> _Assigned task_:
Apart from the images, reproduce every record word for word.

= Beginning of Section =

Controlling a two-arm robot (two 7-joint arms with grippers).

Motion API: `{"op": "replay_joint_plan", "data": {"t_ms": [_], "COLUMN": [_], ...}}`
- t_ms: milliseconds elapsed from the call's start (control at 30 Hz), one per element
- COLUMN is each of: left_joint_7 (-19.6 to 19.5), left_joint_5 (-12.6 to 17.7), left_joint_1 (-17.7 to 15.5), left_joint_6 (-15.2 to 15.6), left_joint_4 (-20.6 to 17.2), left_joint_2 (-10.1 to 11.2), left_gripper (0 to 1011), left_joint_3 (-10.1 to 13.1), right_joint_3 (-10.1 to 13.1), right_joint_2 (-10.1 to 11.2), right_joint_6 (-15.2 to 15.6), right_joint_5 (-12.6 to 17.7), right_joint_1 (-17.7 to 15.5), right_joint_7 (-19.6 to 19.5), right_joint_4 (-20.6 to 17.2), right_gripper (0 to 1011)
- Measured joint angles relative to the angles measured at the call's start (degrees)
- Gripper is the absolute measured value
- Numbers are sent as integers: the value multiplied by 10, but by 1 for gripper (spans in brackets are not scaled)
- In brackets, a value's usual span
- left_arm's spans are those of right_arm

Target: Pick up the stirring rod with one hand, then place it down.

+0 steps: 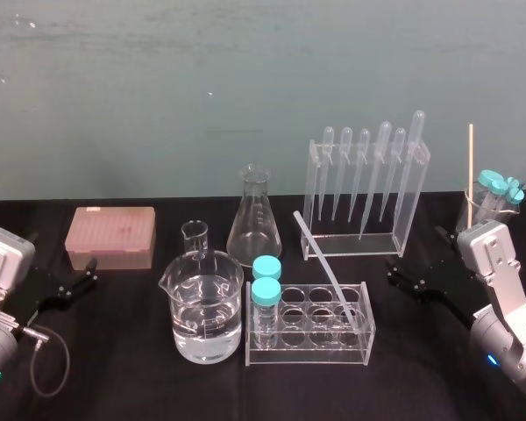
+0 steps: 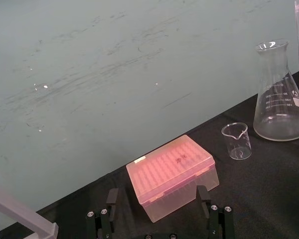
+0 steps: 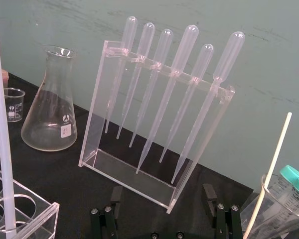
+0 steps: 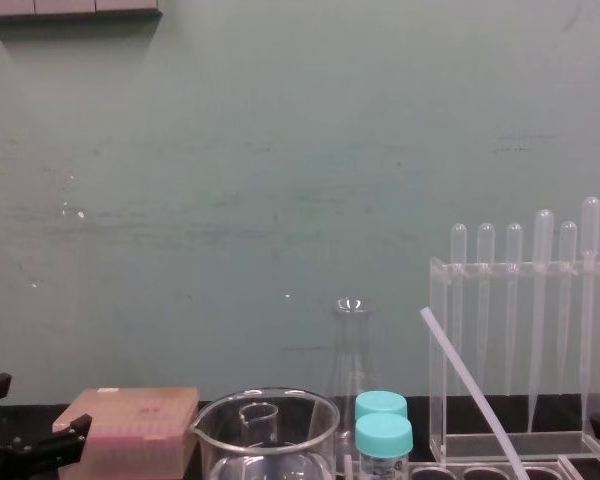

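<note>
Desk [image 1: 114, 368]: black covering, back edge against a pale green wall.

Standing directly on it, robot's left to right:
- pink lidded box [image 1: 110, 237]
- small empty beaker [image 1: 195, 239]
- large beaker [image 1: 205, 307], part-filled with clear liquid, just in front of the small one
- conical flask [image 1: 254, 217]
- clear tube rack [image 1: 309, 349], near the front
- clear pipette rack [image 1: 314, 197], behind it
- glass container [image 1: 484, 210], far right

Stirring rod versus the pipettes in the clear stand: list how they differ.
The stirring rod is even in thickness and blunt-ended; the pipettes have bulb tops and taper to tips. The stirring rod leans tilted in the tube rack; the pipettes hang upright in their clear stand. Both are long, thin and translucent. The left gripper and right gripper sit open, apart from both.
</note>
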Motion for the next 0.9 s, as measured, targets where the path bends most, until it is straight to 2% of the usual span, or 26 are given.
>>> {"op": "replay_joint_plan", "data": {"t_ms": [900], "left_joint_7": [0], "left_joint_5": [0], "left_joint_1": [0], "left_joint_6": [0], "left_joint_4": [0], "left_joint_2": [0], "left_gripper": [1000], "left_joint_3": [0], "right_joint_3": [0], "right_joint_2": [0], "right_joint_6": [0], "right_joint_5": [0], "right_joint_1": [0], "right_joint_7": [0], "right_joint_4": [0], "right_gripper": [1000]}}
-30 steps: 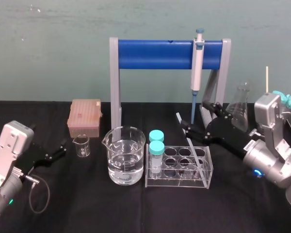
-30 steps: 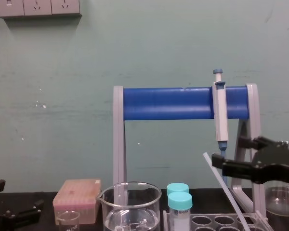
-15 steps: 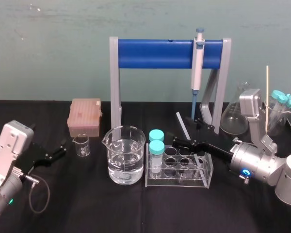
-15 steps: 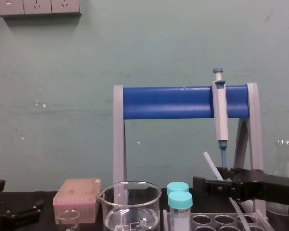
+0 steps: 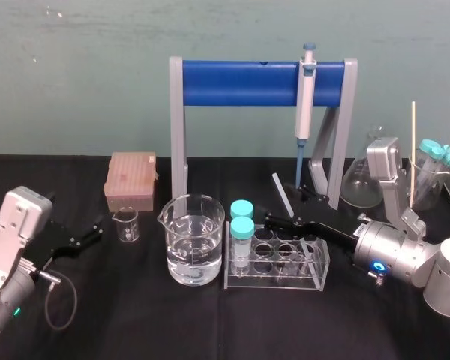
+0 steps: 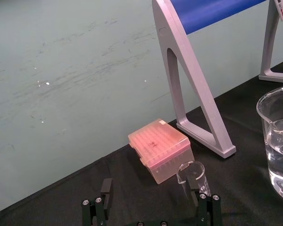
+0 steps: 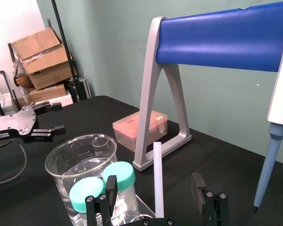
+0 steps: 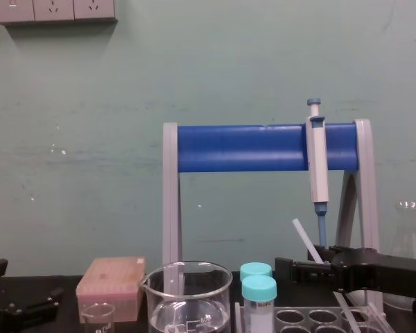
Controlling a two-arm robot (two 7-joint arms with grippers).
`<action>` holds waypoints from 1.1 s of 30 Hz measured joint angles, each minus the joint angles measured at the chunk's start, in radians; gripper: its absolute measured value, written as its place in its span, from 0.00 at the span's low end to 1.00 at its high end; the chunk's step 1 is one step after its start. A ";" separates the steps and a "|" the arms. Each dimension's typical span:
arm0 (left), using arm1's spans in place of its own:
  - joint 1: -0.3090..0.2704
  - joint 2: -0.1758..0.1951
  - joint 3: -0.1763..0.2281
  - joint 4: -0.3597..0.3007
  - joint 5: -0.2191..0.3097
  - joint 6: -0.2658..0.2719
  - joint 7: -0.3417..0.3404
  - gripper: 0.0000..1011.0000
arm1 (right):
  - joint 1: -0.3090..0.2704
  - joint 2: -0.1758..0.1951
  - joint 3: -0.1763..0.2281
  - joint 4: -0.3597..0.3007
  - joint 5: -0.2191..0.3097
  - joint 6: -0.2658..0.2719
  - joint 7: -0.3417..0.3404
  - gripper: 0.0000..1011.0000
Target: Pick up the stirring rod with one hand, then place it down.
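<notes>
Whitish stirring rod (image 5: 279,187), tilted toward eleven o'clock in the rack (image 5: 315,282), is straddled by the right gripper's (image 7: 152,182) spread jaws, the left gripper (image 5: 96,229) parked open at eight.

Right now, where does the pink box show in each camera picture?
Head view: pink box left of centre, behind the small beaker.
Chest view: pink box low left, beside the large beaker.
Left wrist view: pink box just beyond the small beaker.
Right wrist view: pink box beyond the large beaker.
Shared landmark: the stand's grey leg beside it.
</notes>
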 joint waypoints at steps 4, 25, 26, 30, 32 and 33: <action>0.000 0.000 0.000 0.000 0.000 0.000 0.000 0.99 | 0.000 0.000 0.000 0.000 0.000 -0.001 0.000 0.99; 0.000 0.000 0.000 0.000 0.000 0.000 0.000 0.99 | -0.001 0.001 0.002 -0.002 -0.001 -0.005 -0.001 0.53; 0.000 0.000 0.000 0.000 0.000 0.000 0.000 0.99 | -0.001 0.001 0.002 -0.002 -0.001 -0.005 -0.001 0.48; 0.000 0.000 0.000 0.000 0.000 0.000 0.000 0.99 | -0.001 0.001 0.002 -0.002 -0.002 -0.005 -0.001 0.36; 0.000 0.000 0.000 0.000 0.000 0.000 0.000 0.99 | -0.001 0.001 0.002 -0.002 -0.002 -0.005 -0.001 0.30; 0.000 0.000 0.000 0.000 0.000 0.000 0.000 0.99 | -0.001 0.001 0.002 -0.002 -0.002 -0.005 -0.001 0.26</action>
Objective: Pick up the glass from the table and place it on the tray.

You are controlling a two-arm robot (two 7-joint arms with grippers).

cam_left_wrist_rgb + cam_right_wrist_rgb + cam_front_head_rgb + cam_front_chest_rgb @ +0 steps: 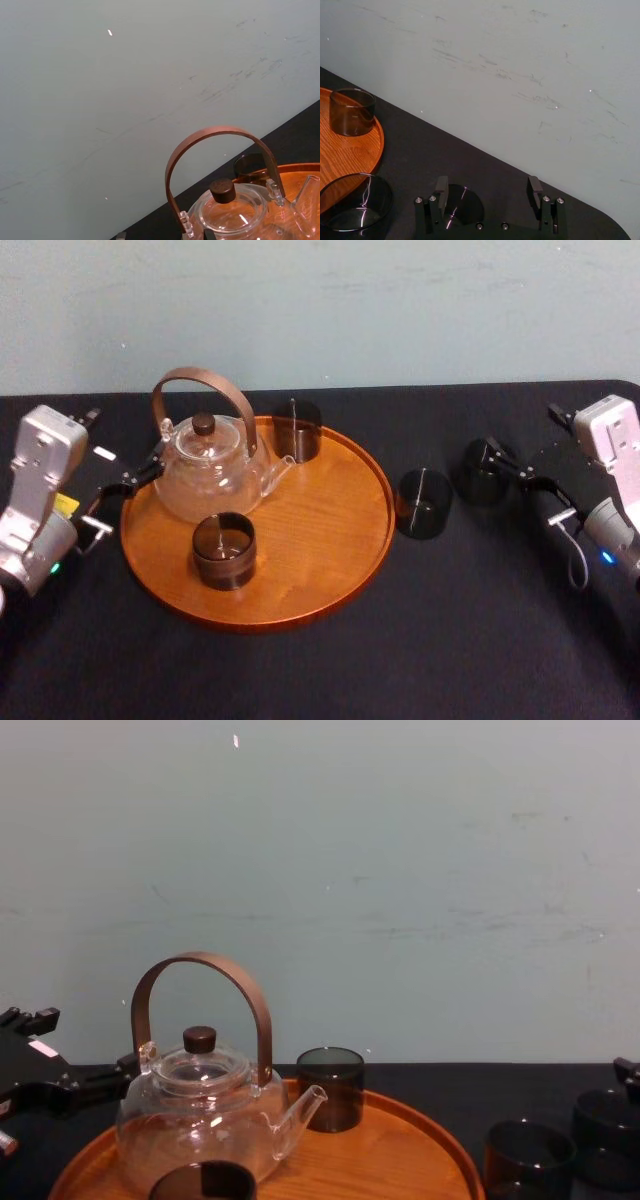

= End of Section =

> _Worked solution_:
Controlling a two-arm robot (two 7-joint arms with grippers).

Motion API: `{"op": "replay_joint_plan", "data": {"t_ms": [_], "COLUMN": [_], ...}}`
- t_ms: milliseconds elapsed from the call's start (control at 30 Hz), one per element
- COLUMN is each of: left_joint_7 (-19.6 to 19.5), left_joint_5 (-12.6 to 17.7), left_joint_1 (-17.7 to 15.5), left_joint_6 (-15.2 to 15.6), left_joint_4 (-20.6 to 17.2), left_joint_2 (-10.1 to 11.2), left_gripper (0 to 1011), left_joint_3 (-10.1 to 13.1), right_joint_3 (-10.1 to 13.1), right_joint_2 (-10.1 to 11.2), right_joint_6 (-15.2 to 15.6), right_joint_5 (-12.6 to 17.7), right_joint_1 (-17.7 to 15.5), right_joint_7 (-19.6 to 19.5), right_joint_4 (-20.6 to 17.2), right_gripper (0 to 1011)
- Measured joint angles relative to the angles measured at the call's start (degrees)
- Gripper is the absolute measured value
- Numbers are sent as integers: the value multiplied by 10, but by 1 for gripper (spans in brackets are not scaled)
- In brackets, a value's usual span
- left_arm's spans are those of right_arm

Target: Pick up the stirring rod with one hand, then place it down.

+0 steps: 
+0 steps: 
+0 steps: 
+0 steps: 

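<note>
Desk [image 1: 114, 368]: black covering, back edge against a pale green wall.

Standing directly on it, robot's left to right:
- pink lidded box [image 1: 110, 237]
- small empty beaker [image 1: 195, 239]
- large beaker [image 1: 205, 307], part-filled with clear liquid, just in front of the small one
- conical flask [image 1: 254, 217]
- clear tube rack [image 1: 309, 349], near the front
- clear pipette rack [image 1: 314, 197], behind it
- glass container [image 1: 484, 210], far right

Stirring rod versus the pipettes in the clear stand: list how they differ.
The stirring rod is even in thickness and blunt-ended; the pipettes have bulb tops and taper to tips. The stirring rod leans tilted in the tube rack; the pipettes hang upright in their clear stand. Both are long, thin and translucent. The left gripper and right gripper sit open, apart from both.
</note>
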Motion for the next 0.9 s, as measured, targets where the path bends most, until it is straight to 2% of the usual span, or 26 are given.
>>> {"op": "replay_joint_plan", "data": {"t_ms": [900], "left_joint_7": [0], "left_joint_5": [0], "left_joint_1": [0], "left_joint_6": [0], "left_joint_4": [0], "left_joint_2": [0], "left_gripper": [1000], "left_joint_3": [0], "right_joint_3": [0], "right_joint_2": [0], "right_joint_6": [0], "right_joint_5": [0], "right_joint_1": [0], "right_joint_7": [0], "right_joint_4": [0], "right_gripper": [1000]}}
-30 steps: 
-30 steps: 
-15 steps: 
-15 steps: 
+0 steps: 
+0 steps: 
+0 steps: 
+0 steps: 
Controlling a two-arm robot (two 7-joint arms with grippers).
`<action>` holds waypoints from 1.1 s of 30 Hz measured joint angles, each minus the joint angles measured at the chunk's start, in radians; gripper: its absolute measured value, written as its place in its span, from 0.00 at the span's low end to 1.00 at its high end; the chunk's step 1 is one step after its start. A ";" separates the steps and a "|" the arms. Each dimension's typical span:
arm0 (left), using arm1's spans in place of its own:
  - joint 1: -0.3090..0.2704
  - joint 2: -0.1758..0.1951
  - joint 3: -0.1763..0.2281
  - joint 4: -0.3597..0.3007
  - joint 5: -0.2191..0.3097
  - joint 6: -0.2658..0.2719
  - joint 7: -0.3417..0.3404
  - gripper: 0.0000..1011.0000
arm1 (right):
  - joint 1: -0.3090..0.2704
  - joint 2: -0.1758..0.1951
  - joint 3: -0.1763..0.2281
  - joint 4: -0.3597..0.3007
  - joint 5: -0.2191..0.3097
  - joint 6: -0.2658..0.2719
  - joint 7: -0.3417..0.3404
  - gripper: 0.0000..1011.0000
Target: Pick up the stirring rod with one hand, then place it down.
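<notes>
Whitish stirring rod (image 5: 279,187), tilted toward eleven o'clock in the rack (image 5: 315,282), is straddled by the right gripper's (image 7: 152,182) spread jaws, the left gripper (image 5: 96,229) parked open at eight.

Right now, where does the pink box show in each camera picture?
Head view: pink box left of centre, behind the small beaker.
Chest view: pink box low left, beside the large beaker.
Left wrist view: pink box just beyond the small beaker.
Right wrist view: pink box beyond the large beaker.
Shared landmark: the stand's grey leg beside it.
</notes>
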 joint waypoints at steps 4, 25, 26, 30, 32 and 33: <action>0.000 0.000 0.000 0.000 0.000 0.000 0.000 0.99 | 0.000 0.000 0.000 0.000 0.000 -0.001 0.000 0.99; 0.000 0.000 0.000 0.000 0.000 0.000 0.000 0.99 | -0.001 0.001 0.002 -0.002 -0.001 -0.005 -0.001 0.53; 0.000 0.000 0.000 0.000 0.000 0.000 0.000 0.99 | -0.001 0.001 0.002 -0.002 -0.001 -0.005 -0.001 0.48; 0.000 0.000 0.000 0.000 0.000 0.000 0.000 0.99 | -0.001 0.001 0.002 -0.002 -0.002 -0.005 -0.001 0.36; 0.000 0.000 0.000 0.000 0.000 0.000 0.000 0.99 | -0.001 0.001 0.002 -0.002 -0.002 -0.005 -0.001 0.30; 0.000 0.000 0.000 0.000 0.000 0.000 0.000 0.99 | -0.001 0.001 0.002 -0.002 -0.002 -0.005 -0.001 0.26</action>
Objective: Pick up the glass from the table and place it on the tray.

You are controlling a two-arm robot (two 7-joint arms with grippers).

cam_left_wrist_rgb + cam_right_wrist_rgb + cam_front_head_rgb + cam_front_chest_rgb @ +0 steps: 

The reply is now complete.